Looking for more ideas? How about finding a rare Piping Plover? Or seeing a life-sized whale sculpted from sand? And there's always parasailing at sunset or visiting a historic lighthouse. See the links below for these and other options.
Looking for Local Events and Outdoor Adventure Ideas?
Look no further than the Executive Office of Energy and Environmental Affairs Commonwealth Conversations Great Outdoors Blog. Updated weekly, the blog highlights events around the state. From urban birding to family fishing to coastal gardening, there's sure to be something to pique your interest.

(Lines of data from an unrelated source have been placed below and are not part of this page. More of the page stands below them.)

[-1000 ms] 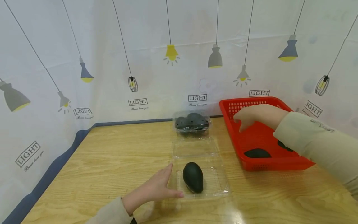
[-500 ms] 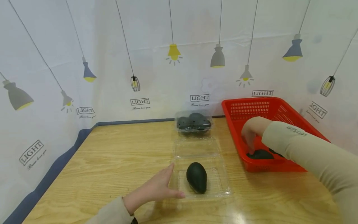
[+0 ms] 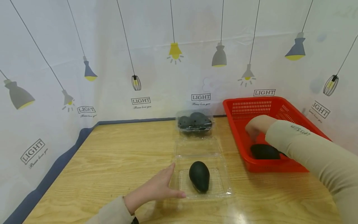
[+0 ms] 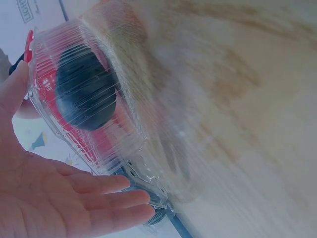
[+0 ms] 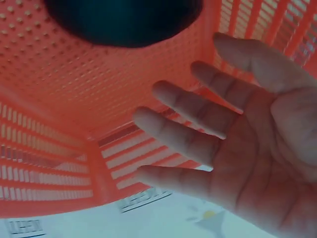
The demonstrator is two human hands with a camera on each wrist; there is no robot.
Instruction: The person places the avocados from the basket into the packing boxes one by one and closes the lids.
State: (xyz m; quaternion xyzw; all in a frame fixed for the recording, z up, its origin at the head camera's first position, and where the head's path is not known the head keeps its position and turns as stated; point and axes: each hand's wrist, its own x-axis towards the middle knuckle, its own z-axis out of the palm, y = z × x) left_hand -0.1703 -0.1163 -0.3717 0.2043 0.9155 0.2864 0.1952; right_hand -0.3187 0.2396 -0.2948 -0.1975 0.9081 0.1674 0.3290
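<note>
A dark green avocado (image 3: 199, 176) lies in the near tray of an unfolded clear plastic clamshell (image 3: 218, 186). My left hand (image 3: 156, 187) is at that tray's left edge, thumb and fingers spread; in the left wrist view the palm (image 4: 44, 193) faces the clear wall and holds nothing. Inside the red basket (image 3: 240, 133), my right hand (image 3: 258, 126) is low beside another avocado (image 3: 265, 151). The right wrist view has the right hand (image 5: 237, 129) with fingers apart and the avocado (image 5: 126, 20) just beyond them. My sleeve partly hides the basket's contents.
Behind the unfolded clamshell, a second clear clamshell (image 3: 195, 123) with several avocados stands against the printed backdrop (image 3: 156, 56). Slotted walls ring the red basket on the right. Wooden tabletop (image 3: 120, 149) stretches to the left.
My right hand has come from the basket's far left part down and nearer, beside the avocado. That avocado has shifted slightly and shows more of itself. My left hand stays by the clamshell.
</note>
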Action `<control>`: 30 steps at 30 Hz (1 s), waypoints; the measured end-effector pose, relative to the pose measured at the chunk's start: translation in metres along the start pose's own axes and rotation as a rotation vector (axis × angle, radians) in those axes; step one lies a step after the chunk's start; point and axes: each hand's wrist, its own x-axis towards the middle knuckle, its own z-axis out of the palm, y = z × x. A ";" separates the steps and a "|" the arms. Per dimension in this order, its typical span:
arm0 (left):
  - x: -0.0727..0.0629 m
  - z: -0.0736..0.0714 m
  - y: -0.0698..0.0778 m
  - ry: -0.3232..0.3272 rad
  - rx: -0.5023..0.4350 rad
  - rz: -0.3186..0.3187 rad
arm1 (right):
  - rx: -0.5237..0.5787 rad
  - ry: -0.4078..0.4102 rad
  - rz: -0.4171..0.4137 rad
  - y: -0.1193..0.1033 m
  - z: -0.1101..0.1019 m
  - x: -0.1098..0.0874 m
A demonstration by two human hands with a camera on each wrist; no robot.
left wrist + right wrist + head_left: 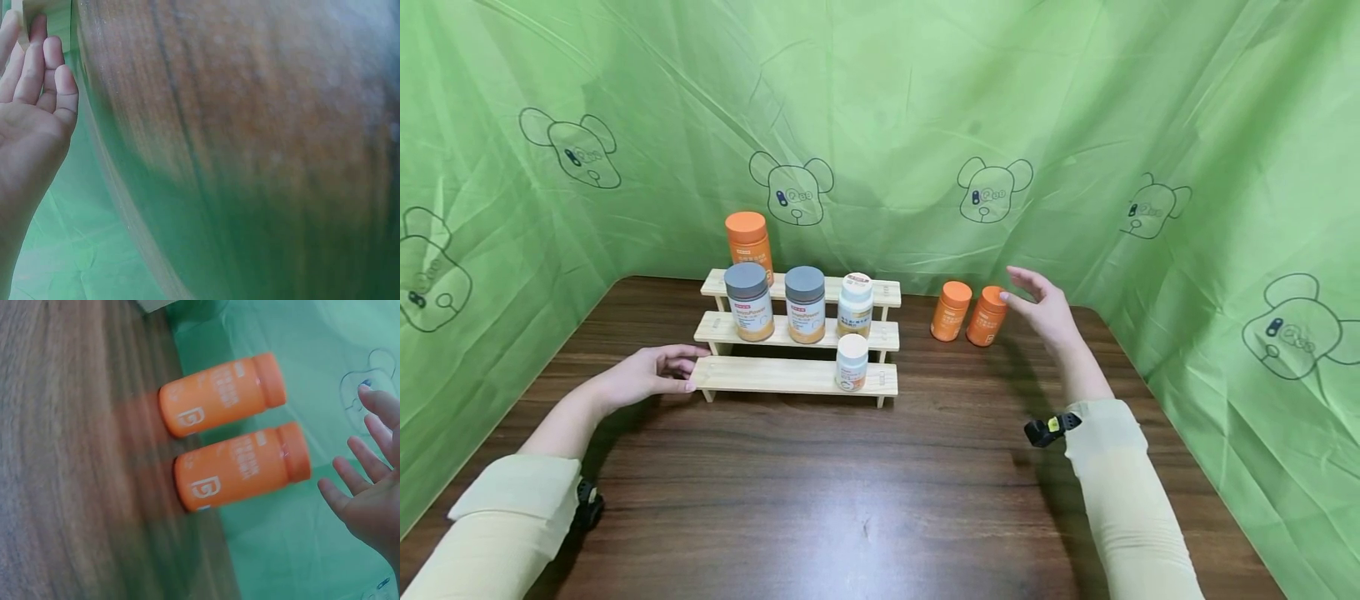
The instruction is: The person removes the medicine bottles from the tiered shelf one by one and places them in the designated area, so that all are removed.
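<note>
A three-tier wooden display rack (775, 375) stands on the table. My left hand (640, 379) grips the left end of its lowest tier, thumb in front and fingers behind; in the left wrist view, that hand (31, 125) reaches up to the rack's pale wood. My right hand (1041, 312) is held open beside two upright orange bottles, its thumb overlapping the cap of the right bottle (987, 318). Left of that one stands the other orange bottle (951, 312). In the right wrist view, the spread fingers of the right hand (375, 481) are apart from the nearer orange bottle (244, 469).
A larger orange bottle (748, 242) is on the rack's top tier. Two grey-capped jars (806, 308) and a white-capped bottle (854, 308) occupy the middle tier. A small white bottle (852, 367) sits at the lowest tier's right. Green cloth (895, 100) hangs around the table.
</note>
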 end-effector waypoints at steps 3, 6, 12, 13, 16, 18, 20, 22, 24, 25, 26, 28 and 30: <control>0.000 0.000 0.000 0.001 -0.001 0.000 | -0.015 -0.014 0.007 -0.012 0.000 -0.002; 0.000 0.000 0.000 0.001 -0.007 0.003 | -0.017 -0.037 0.025 -0.027 0.000 -0.007; 0.001 0.000 -0.001 0.002 -0.012 0.012 | 0.013 -0.075 0.000 -0.059 0.004 -0.018; 0.001 0.000 -0.002 0.001 -0.010 0.014 | 0.016 -0.078 -0.010 -0.062 0.005 -0.018; 0.002 -0.001 -0.003 -0.001 -0.010 0.020 | 0.026 -0.079 -0.031 -0.066 0.008 -0.017; 0.002 -0.001 -0.003 -0.003 -0.010 0.024 | 0.034 -0.082 -0.042 -0.072 0.010 -0.019; 0.002 -0.001 -0.003 -0.004 -0.013 0.024 | 0.050 -0.086 -0.061 -0.082 0.013 -0.022; 0.001 -0.001 -0.002 -0.005 -0.018 0.024 | 0.059 -0.094 -0.075 -0.095 0.016 -0.027; 0.001 -0.001 -0.002 -0.005 -0.021 0.021 | 0.075 -0.103 -0.088 -0.104 0.019 -0.031; 0.001 -0.001 -0.002 -0.005 -0.022 0.020 | 0.085 -0.108 -0.095 -0.107 0.020 -0.032; 0.001 -0.001 -0.002 -0.004 -0.022 0.019 | 0.091 -0.114 -0.099 -0.108 0.022 -0.031; 0.001 0.000 -0.002 -0.004 -0.018 0.018 | 0.106 -0.120 -0.108 -0.110 0.025 -0.030; 0.001 0.000 -0.002 -0.004 -0.014 0.016 | 0.119 -0.128 -0.124 -0.111 0.028 -0.027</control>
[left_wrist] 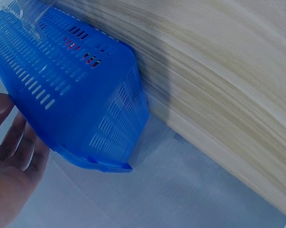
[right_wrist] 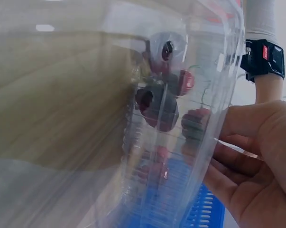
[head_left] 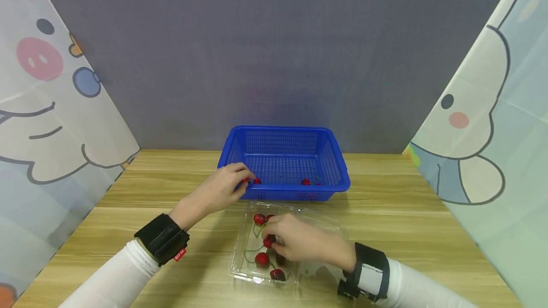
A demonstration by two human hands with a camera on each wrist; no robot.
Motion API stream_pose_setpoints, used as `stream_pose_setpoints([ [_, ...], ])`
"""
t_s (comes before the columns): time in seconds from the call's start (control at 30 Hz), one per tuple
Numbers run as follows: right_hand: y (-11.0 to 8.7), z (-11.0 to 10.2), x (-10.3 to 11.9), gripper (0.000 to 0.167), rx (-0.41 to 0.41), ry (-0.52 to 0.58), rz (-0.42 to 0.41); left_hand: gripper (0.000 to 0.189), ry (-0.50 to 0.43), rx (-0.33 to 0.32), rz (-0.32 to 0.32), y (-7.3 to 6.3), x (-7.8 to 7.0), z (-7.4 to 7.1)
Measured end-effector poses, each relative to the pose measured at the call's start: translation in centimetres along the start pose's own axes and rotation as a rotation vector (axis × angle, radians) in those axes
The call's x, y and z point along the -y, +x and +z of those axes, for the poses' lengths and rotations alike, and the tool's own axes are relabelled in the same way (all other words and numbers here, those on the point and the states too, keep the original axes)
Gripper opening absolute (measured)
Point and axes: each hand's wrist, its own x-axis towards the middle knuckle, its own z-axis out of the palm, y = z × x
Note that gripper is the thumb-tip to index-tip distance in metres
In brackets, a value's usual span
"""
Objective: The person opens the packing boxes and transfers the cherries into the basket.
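My left hand (head_left: pixel 220 189) reaches over the front left rim of a blue plastic basket (head_left: pixel 295 187). Its fingertips pinch a red cherry (head_left: pixel 244 180) just inside; another cherry (head_left: pixel 257 181) is beside them. In the left wrist view the basket wall hides the fingertips. My right hand (head_left: pixel 299 239) is over a clear plastic clamshell box (head_left: pixel 237 270). Thumb and fingers pinch a dark red cherry (head_left: pixel 268 241), also seen through the clear wall in the right wrist view (right_wrist: pixel 195 122). Around it in the box lie several cherries (head_left: pixel 262 259) with green stems.
More cherries (head_left: pixel 306 182) lie at the basket's front right. The box's clear lid (head_left: pixel 321 217) lies folded out to the right. A wooden table (head_left: pixel 411 232) bears everything. A grey partition (head_left: pixel 274 61) stands behind, with cartoon-printed panels (head_left: pixel 479 156) at both sides.
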Motion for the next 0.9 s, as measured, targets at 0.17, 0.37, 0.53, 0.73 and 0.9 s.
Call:
stream_pose_setpoints([
  [0.17,-0.2,-0.4,-0.2,0.023,-0.038,0.023,0.005,0.019,0.001,-0.009,0.008,0.0,-0.1,0.0],
  [0.37,-0.3,-0.7,-0.4,0.023,-0.091,0.056,-0.016,0.019,-0.018,-0.037,0.082,0.1,-0.2,0.0],
  [0.53,-0.6,-1.0,-0.7,0.024,-0.161,0.074,-0.041,0.018,-0.015,-0.042,0.126,0.1,-0.4,0.0],
  [0.73,-0.8,-1.5,-0.9,0.025,-0.221,0.069,-0.054,0.017,-0.031,-0.036,0.163,-0.1,-0.6,0.1],
  [0.9,-1.2,-2.1,-1.0,0.024,-0.241,0.074,-0.041,0.017,-0.044,-0.036,0.210,-0.4,-0.7,0.4],
])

Birdwatching - The Massachusetts shoreline offers some of the best birding opportunities in the world. CZM's Bird Watching on the Coast can familiarize you with some shoreline species in Massachusetts and direct you to web sites with information on birding hot spots, events, and clubs.
Sand Sculpting - To see the best sand castles of the summer, check out Revere's National Sand Sculpting Festival in July (see the Revere Beach Partnership for details) and the annual Sandblast in August, which is held at Crane Beach on the Crane Estate.
More Water Sports - From parasailing to jet skiing, see the MassVacation.com water sports page to search for exciting outdoor activities.
Coastal Culture - For those looking for cultural enrichment along the shore, see Massachusetts Cultural Coast to discover more about the history, traditions, culture, arts and crafts, lore, theater and music, recreation, and economies of six coastal regions in the Commonwealth.